Но тут почтмейстер увидал Пятищева и заговорил, озаренный улыбкой:
– Ах, ваше превосходительство! С приездом… Все ли в добром здоровье? Давненько не изволили заезжать. Раздвиньтесь! – крикнул он мужикам, стоявшим у решетки. – Кондратий! Подай стул генералу.
Почтовый сторож поставил стул у решетки, и Пятищев, протянув руку почтмейстеру, опустился на стул. Почтмейстер поздоровался и с капитаном, которого тоже знал. Началась выдача корреспонденции.
– Послушайте… – начал Пятищев, обращаясь к почтмейстеру. – Ведь я с Пятищевкой совсем покончил и переселяюсь к вам в Колтуй… То есть не сам я… Сам я, по всем вероятиям, поеду за границу. Но мои домашние будут жить здесь. Невозможно, по нынешним временам, дворянину хозяйствовать.
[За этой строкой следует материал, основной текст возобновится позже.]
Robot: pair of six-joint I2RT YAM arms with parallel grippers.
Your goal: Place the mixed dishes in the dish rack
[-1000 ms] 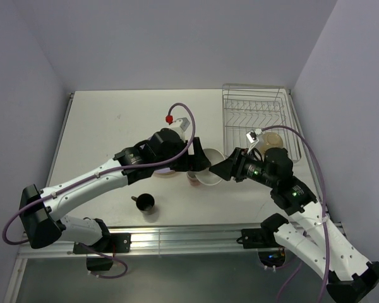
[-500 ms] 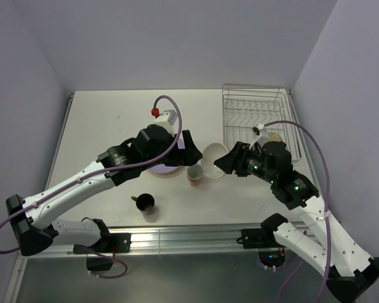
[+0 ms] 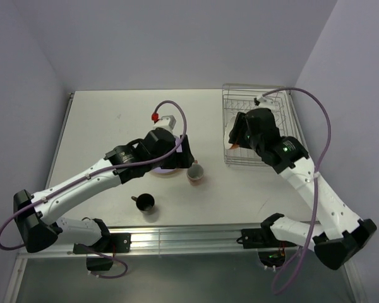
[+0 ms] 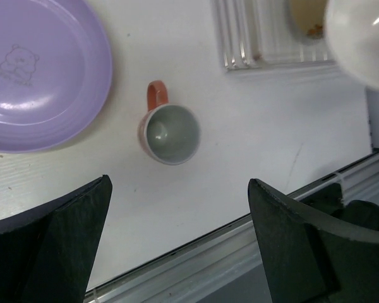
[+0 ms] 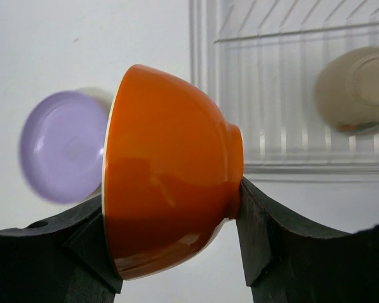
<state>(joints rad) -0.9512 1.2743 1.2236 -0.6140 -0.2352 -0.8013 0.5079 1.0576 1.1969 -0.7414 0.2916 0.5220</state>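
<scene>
From top view: found rack (image 3: pixel 265 104) at back right of table (image 3: pixel 101 126). Saw right gripper (image 3: pixel 235 137) at rack's left edge, with only a sliver of orange bowl (image 3: pixel 231 146) showing beneath. Spotted left gripper (image 3: pixel 188 154) hovering mid-table by plate (image 3: pixel 166 172) and mug (image 3: pixel 196 173). Noted black cup (image 3: pixel 145 202) on table nearer the bases, well apart from rack. Couldn't check rack's near half, hidden by right arm (image 3: pixel 303 177).

On left wrist: confirmed fingers (image 4: pixel 57 240) spread wide, nothing between. Saw mug upright and empty on table just below, plate flat just beside it, not touching. Caught rack corner at top with pale bowl (image 4: pixel 306 16) inside. Also saw white blur (image 4: pixel 360 44) at right edge; couldn't tell what for sure.

On right wrist: saw jaws clamped on orange bowl, one finger at rim, other at foot, bowl tipped on its side. Located it over rack's left border, not yet set down. Saw pale bowl resting in rack, plate blurred on table off to the left.

Judged progress: one dish racked, one on the way in, three left on table: plate, mug, black cup. Reckoned under halfway; plate likely the awkward one, needing the upright tines.
</scene>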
Что я денег в это имение всадил!
– Слышали мы, ваше превосходительство, – участливо отвечал почтмейстер, склонив голову набок. – Лифанов там у вас теперь.
– Да… Пусть надсадится. Впрочем, он не надсадится. Он будет на обухе рожь молотить. А я этого не могу. Я этого не перевариваю. Понимаете? Да и не умею. Я не так скроен… – прибавил Пятищев. – Не так скроен, не так сшит.
– Да ведь и с людьми-то, ваше превосходительство, чистая беда. Все жалуются, – сказал почтмейстер, как бы в утешение. – Какие теперь люди? Одно горе…
– Он сумеет. Он будет обмеривать, обвешивать, обсчитывать, – прибавил капитан, распечатывая присланный на его имя конверт с пятью печатями и вынимая из него деньги. – Я про Лифанова. У него уж такая душонка и все способности к этому. У него убытка не будет. Это торгаш.
– Так вот мы и приехали сюда, чтобы поискать квартиру, – перебил капитана Пятищев. – Моим домашним достаточно четыре-пять комнат. Дочь моя также будет жить в Петербурге у тетки. Так вот не знаете ли вы, почтеннейший, такой сдающейся квартиры?
– Трудно так сейчас сразу сказать… – тронул себя по лбу пальцем почтмейстер. – Ведь для вас надо что-нибудь хорошенькое.
– Да, уж в какой-нибудь развалюге моим неудобно жить.
– У Иоанна Предтечи в церковном доме есть квартирка, – вспоминал почтмейстер. – Но там всего три комнаты. Вдова покойника отца Виталия жила, но тоже нынче скончалась, так, я слышал, что под жильцов сдавать будут.
– Надо посмотреть, – сказал капитан. – Нам, в сущности, и трех комнат довольно, если они большие. В крайнем случае одну можно разгородить.
Но тут подвернулся субъект торговой складки Авсеев, слышавший разговор о квартире, и сообщил:
– Да толкнитесь вы к дровянику Семушкину на берег. Он отстроил себе новый дом и переехал в него, а старый, что у него во дворе в саду, он сдавать под жильца будет. Домик исправный. Он раньше в нем жил припеваючи, да вот в большие тысячники вылез, так палат захотел. Теперича и потолки с вавилонами и купидоны пущены. Лестница антик – бык забодает, – рассказывал Авсеев. – А тот старый домик в саду… В нем комнаток шесть будет, да в мезозине светелка. Домик – шаль, не выезжать бы, да вот купеческая блажь.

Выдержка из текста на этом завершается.